A strike team coordinated by Williams Fire Chief Jeff Gilbert deployed Aug. 22 with five engines and 18 firefighters from Colusa, Williams, Sacramento River, Willows and Maridian fire departments.
A second replacement crew rotated in last week and came home Tuesday.
The Rim fire, which started Aug. 17, is the fourth largest in the state's history and as of Tuesday was 75 percent contained, according to CalFire spokesman Daniel Berlant. It has engulfed more than 235,000 acres and destroyed at least 11 homes and 97 other buildings, according to the California Department of Forestry and Fire Protection.
Three commercial properties have been damaged.
The strike team was working the night shift, mostly in areas where the fire has already swept through in order to prevent a reburn.
"We were driving through fire to get to the assignment and driving through to get back to base camp. Fire was on both sides of the road," said Gilbert, who worked fire from Aug. 24 through Friday.
The team was assigned to 6 p.m.-6 a.m. shifts protecting the Camp Mather near Groveland.
"It is a camp that the City of San Francisco owns. We were protecting the structures at the camp and cabins called Evergreen," Gilbert said.
He said the area which has 30 or 40 structures was surrounded by fire.
The team worked in heavy smoke and falling trees posed the highest risk of injury or death to the team.
"Snags are the biggest concern," said Eric Kennedy of the Willows Fire Department. "Every now and then we could hear one of those big trees come down, so it's a little unsettling when you are working at night."
The crew also came across wild and frightened animals, including mountain lions, he said.
Brad Long, a 13-year veteran of the Colusa Fire Department, returned home Friday.
"Basically, in the summer time, is action packed and we're ready because a call could come at anytime," he said.

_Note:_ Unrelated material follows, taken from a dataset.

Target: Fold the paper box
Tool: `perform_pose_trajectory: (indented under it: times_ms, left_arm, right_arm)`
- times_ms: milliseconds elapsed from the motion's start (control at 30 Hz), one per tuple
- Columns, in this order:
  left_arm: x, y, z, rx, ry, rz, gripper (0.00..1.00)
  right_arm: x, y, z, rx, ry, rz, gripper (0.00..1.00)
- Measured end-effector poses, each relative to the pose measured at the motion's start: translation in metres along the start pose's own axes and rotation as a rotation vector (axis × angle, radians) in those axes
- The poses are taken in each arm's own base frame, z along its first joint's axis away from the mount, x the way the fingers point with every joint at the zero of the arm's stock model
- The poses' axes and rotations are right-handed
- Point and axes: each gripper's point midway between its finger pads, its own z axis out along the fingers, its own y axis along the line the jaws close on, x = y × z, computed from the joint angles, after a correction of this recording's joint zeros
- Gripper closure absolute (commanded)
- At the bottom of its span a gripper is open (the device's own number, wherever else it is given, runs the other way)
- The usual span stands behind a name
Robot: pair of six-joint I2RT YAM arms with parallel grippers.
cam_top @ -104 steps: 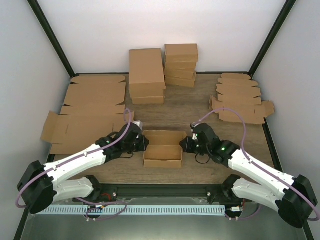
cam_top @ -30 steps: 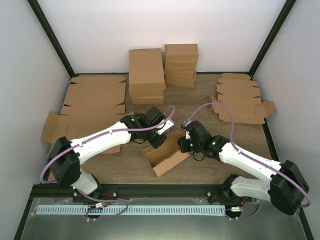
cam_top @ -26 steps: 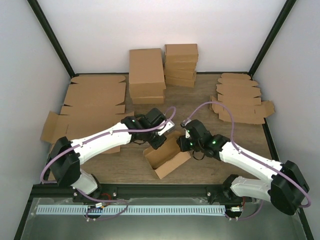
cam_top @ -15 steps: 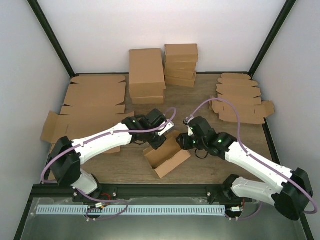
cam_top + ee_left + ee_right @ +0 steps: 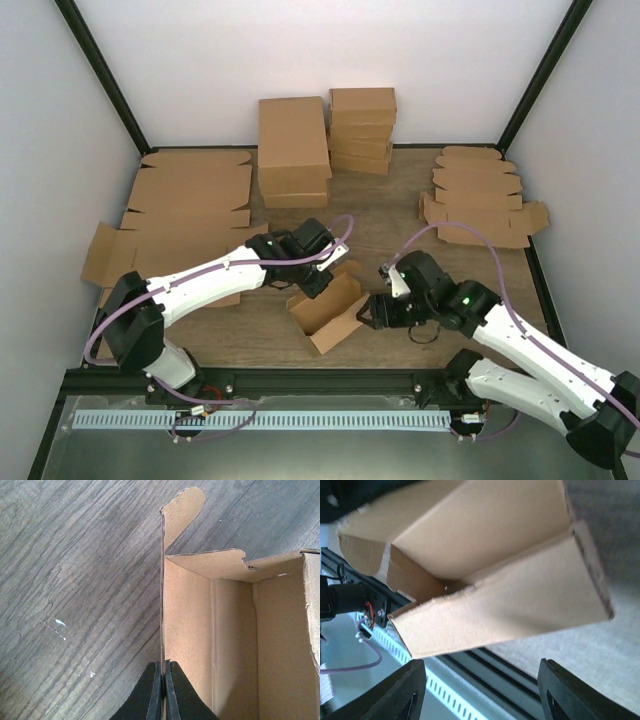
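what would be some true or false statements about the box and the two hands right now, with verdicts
1. The left hand is shut on a wall of the box. True.
2. The right hand is clamped on the box. False: its fingers stand wide open, gripping nothing.
3. The box is closed on top. False: it is open, and its inside shows.
4. Flat cardboard pieces lie at the far right of the table. True.

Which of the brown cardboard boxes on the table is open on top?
The small paper box at front centre, its wall pinched by the left gripper; the stacked boxes at the back are closed.
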Motion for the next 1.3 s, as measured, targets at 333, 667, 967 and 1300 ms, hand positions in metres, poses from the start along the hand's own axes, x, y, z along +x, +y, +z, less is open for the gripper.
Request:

Long said firefighters worked alongside different command teams from all over the country, including Arizona and South Carolina.
"We like it. It's fun. We like to interact with the community, and it builds camaraderie, teamwork."

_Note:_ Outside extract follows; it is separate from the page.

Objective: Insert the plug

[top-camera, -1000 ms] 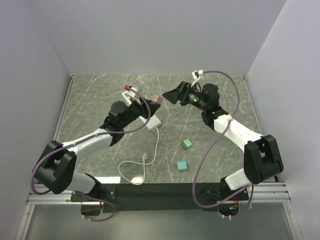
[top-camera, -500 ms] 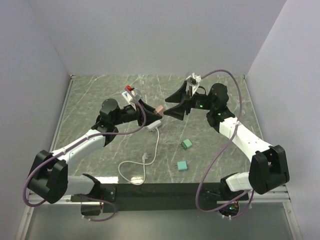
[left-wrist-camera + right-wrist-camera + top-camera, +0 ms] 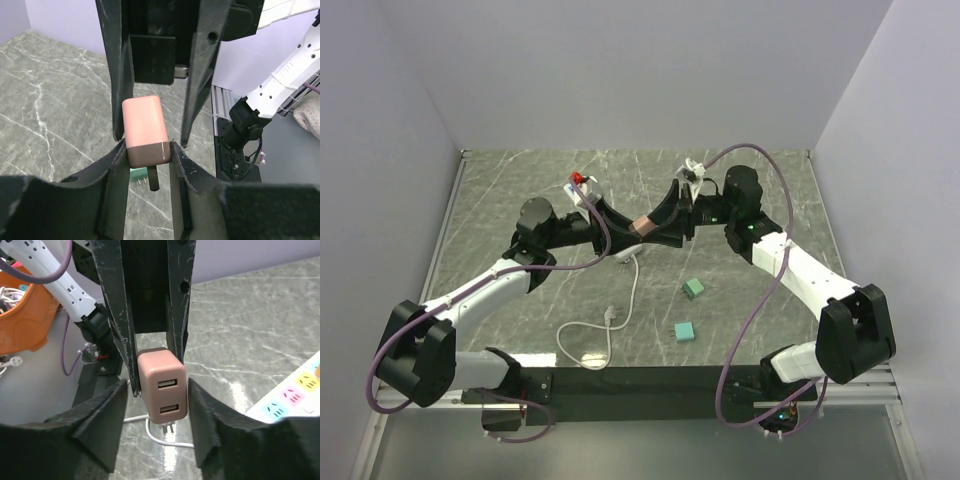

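The plug (image 3: 642, 223) is a pink block with a brown pin end and two USB ports, held in the air above the table's middle. My left gripper (image 3: 634, 226) is shut on its brown end (image 3: 148, 152), with a dark pin sticking out below. My right gripper (image 3: 656, 222) faces it from the right. Its jaws stand open on either side of the plug's pink end (image 3: 162, 382), with a narrow gap still showing on one side. The white power strip (image 3: 629, 249) lies on the table under the left gripper, and its coloured sockets (image 3: 292, 396) show in the right wrist view.
The strip's white cable (image 3: 620, 305) loops toward the near edge. Two small green blocks (image 3: 693, 289) (image 3: 684, 331) lie on the marble table (image 3: 520, 190) to the right of the cable. Purple arm cables (image 3: 770, 160) arc above both wrists.
The left gripper carried the plug up and rightward to the middle. The right gripper swung left to meet it, and its jaws narrowed round the plug's pink end.
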Controlling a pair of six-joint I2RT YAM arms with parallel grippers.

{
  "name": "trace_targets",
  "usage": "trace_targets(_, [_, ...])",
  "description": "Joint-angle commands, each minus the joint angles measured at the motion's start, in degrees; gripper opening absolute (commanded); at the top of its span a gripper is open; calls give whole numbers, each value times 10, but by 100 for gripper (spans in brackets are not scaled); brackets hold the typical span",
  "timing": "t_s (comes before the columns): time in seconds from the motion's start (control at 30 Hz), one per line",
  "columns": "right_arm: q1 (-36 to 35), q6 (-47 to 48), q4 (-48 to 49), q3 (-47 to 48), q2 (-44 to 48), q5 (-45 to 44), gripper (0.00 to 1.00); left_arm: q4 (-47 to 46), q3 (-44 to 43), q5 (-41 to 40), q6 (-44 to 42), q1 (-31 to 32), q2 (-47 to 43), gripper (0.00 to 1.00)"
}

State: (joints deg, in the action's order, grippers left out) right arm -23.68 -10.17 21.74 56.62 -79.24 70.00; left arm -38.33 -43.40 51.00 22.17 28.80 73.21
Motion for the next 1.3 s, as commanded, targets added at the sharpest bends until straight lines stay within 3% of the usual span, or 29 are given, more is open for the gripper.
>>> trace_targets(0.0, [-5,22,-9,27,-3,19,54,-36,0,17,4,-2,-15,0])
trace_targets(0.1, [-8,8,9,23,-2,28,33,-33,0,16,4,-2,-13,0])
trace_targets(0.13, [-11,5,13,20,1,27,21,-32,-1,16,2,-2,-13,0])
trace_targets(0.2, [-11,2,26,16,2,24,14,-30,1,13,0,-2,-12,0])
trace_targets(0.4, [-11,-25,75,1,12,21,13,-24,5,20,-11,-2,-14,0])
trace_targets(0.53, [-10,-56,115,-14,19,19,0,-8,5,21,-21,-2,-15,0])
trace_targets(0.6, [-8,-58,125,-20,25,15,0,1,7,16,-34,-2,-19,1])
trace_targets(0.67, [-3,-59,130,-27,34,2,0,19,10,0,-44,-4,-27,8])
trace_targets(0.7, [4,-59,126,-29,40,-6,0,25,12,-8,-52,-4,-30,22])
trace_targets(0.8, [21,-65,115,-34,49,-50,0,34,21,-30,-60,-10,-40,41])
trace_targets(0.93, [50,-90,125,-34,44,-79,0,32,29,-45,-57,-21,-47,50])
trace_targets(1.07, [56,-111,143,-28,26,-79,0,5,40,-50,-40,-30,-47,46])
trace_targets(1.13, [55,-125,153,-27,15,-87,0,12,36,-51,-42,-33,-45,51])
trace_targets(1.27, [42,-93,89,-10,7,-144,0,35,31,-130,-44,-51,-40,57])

After working 12-hour shifts, the team returned to the base camp to eat and sleep.
The camp had been threatened by flames on Aug. 21, the day before the team's arrival, when the fire jumped the containment lines.
"You can see where fire burned all around the camp," Kennedy said. "It's black everywhere and the area is thick with smoke."
Long said camp is "basically like a little city."
"Now they have mobile sleeping units with submarine bunk beds" to rest when they're off duty, he said.
But, he said, the experience "can be exhausting."
When Long returned on Thursday night, he had an hour to go home and see the family before heading to the Colusa Fire Department for his regular shift.
Berlant said fire crews made substantial progress on the fire during Labor Day weekend because Northern California experienced cooler-than-normal temperatures and even light rainfall in some areas.
Good progress was made with burnout operations in the north and southeast sections, CalFire officials said.
The extremely dry fuels, high winds, and potential for long-range spotting remain a significant concern for the fire to advance beyond control lines, Berlant said.
More than 7,500 firefighters are battling seven major wildfires across California, including the Centerville Fire in Butte County.
A fire ignited on Saturday on the Tule Indian Reservation, burning 250 acres.
Generally, the hot fire season is August to September in Northern California and mid September to October in Southern California.
So far, Gilbert has send the strike team out four times this summer.
Colusa Fire Chief Randy Dunn said he won't jeopardize local safety to respond with a strike team.
"When it becomes a strain on our city, we won't respond. We do it when we have the manpower," Dunn said.
"I have said no before because we aren't going to leave the city short," he said.
The strike team deployed earlier than usual this year for the Panther Fire in Butte County in May, Gilbert said.
"This year seems to be a hot year," Long said.